Na grande diversidade cultural e política do amplo continente africano, encontramos uma constante cultural que é de grande interesse para o povo brasileiro, pois foi um dos pilares de nossa formação étnica. Essa constante cultural está expressa no agrupamento linguístico conhecido como NígerCongo, ramo linguístico de onde se origina o povo Banto, a maior matriz africana que formou a população do Brasil e a rica cultura brasileira, presente em todas as regiões do país: de norte a sul.

Os povos Bantos habitavam a África Ocidental, da zona compreendida pelas florestas tropicais do Congo até ao sul, no cabo da Boa Esperança, localização da atual cidade do Cabo, na África do Sul.

Dessa região, originou-se quase a totalidade dos africanos que vieram para Minas Gerais e mais da metade dos que vieram para o Brasil nos tempos coloniais. Muito de nossa cultura e de nossas tradições vieram dessa influência, a qual foi decisiva para a nossa formação e para a construção de nossa identidade como nação.

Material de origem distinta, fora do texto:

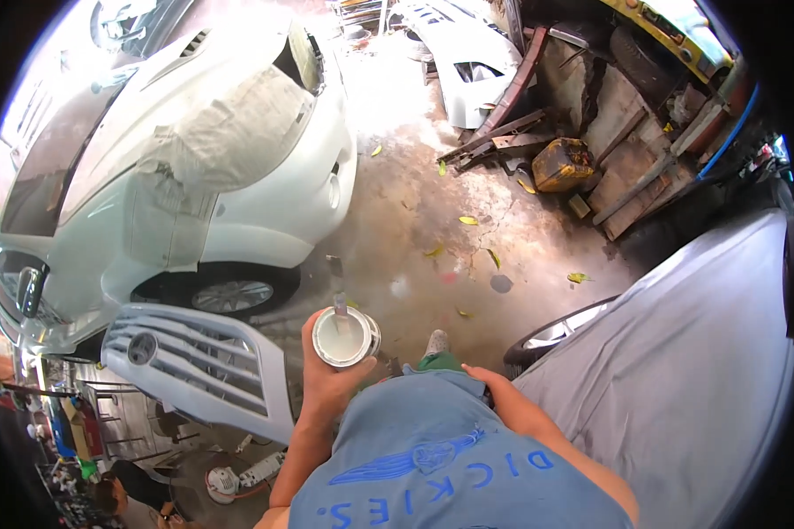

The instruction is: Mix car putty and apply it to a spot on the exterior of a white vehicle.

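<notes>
A stained, patchy concrete floor (397, 229), strewn with yellow-green leaves (468, 220), runs through a cluttered vehicle workshop, where a person's left hand (326, 381) grasps a round white open-topped can (344, 339), a flat greyish strip (340, 304) standing at its far rim. The can is held in front of the body, left of centre. The right hand (482, 379) is at the hip, its fingers partly hidden; whether it grips anything cannot be told. At left, a glossy white car (278, 212) and a pale grey slatted grille panel (194, 361) edge the space; at right, a vehicle under grey cloth (679, 353). Between them, open floor stretches ahead to rusty scrap metal (520, 88) and a grimy yellow box-shaped container (562, 165).
</notes>
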Available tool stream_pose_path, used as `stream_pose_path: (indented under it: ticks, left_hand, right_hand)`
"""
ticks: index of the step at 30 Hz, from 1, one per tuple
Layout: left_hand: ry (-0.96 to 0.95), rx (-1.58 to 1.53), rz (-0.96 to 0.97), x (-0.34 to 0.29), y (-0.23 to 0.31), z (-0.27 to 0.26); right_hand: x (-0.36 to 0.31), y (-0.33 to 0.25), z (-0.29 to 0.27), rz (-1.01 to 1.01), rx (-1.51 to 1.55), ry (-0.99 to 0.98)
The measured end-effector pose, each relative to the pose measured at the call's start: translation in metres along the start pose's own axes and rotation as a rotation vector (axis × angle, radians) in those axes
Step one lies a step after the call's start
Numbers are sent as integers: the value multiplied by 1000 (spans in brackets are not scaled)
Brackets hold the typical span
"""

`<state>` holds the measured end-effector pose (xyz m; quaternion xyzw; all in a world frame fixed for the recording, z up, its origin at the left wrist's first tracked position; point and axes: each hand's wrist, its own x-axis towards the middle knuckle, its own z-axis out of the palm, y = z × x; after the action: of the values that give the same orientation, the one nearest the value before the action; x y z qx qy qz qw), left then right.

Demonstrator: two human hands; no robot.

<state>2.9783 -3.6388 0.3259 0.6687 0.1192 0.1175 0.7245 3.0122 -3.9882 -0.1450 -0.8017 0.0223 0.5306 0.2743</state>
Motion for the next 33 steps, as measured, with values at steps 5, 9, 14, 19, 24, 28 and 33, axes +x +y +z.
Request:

Nesse sentido, a população Banto trouxe consigo uma enormidade de contribuições para a cultura de nosso país: desde a dança, passando por todos os ritmos musicais, para daí culminar na linguagem, na culinária e no próprio artesanato; sem esquecer das relações afetivas e sociais que também foram bastante afetadas. O comportamento dos brasileiros, originário de qualquer etnia, está, portanto, influenciado por costumes, valores e crenças dos nossos antepassados Bantos.

Os europeus designaram os grupos étnicos africanos como tribos, sendo, no entanto, uma forma preconceituosa e inconveniente de tratarmos tão rica cultura com um termo extremamente reducionista que não expressa a real dimensão da pujança da sua influência em todo o mundo, sobretudo, nas Américas.

Todavia, a maior qualidade dos Bantos que vieram para o Brasil foi resistir e legar boa parte de sua valorosa cultura às gerações futuras, passando a ser um dos elos da construção simbólica do imaginário popular e erudito do nosso imenso país.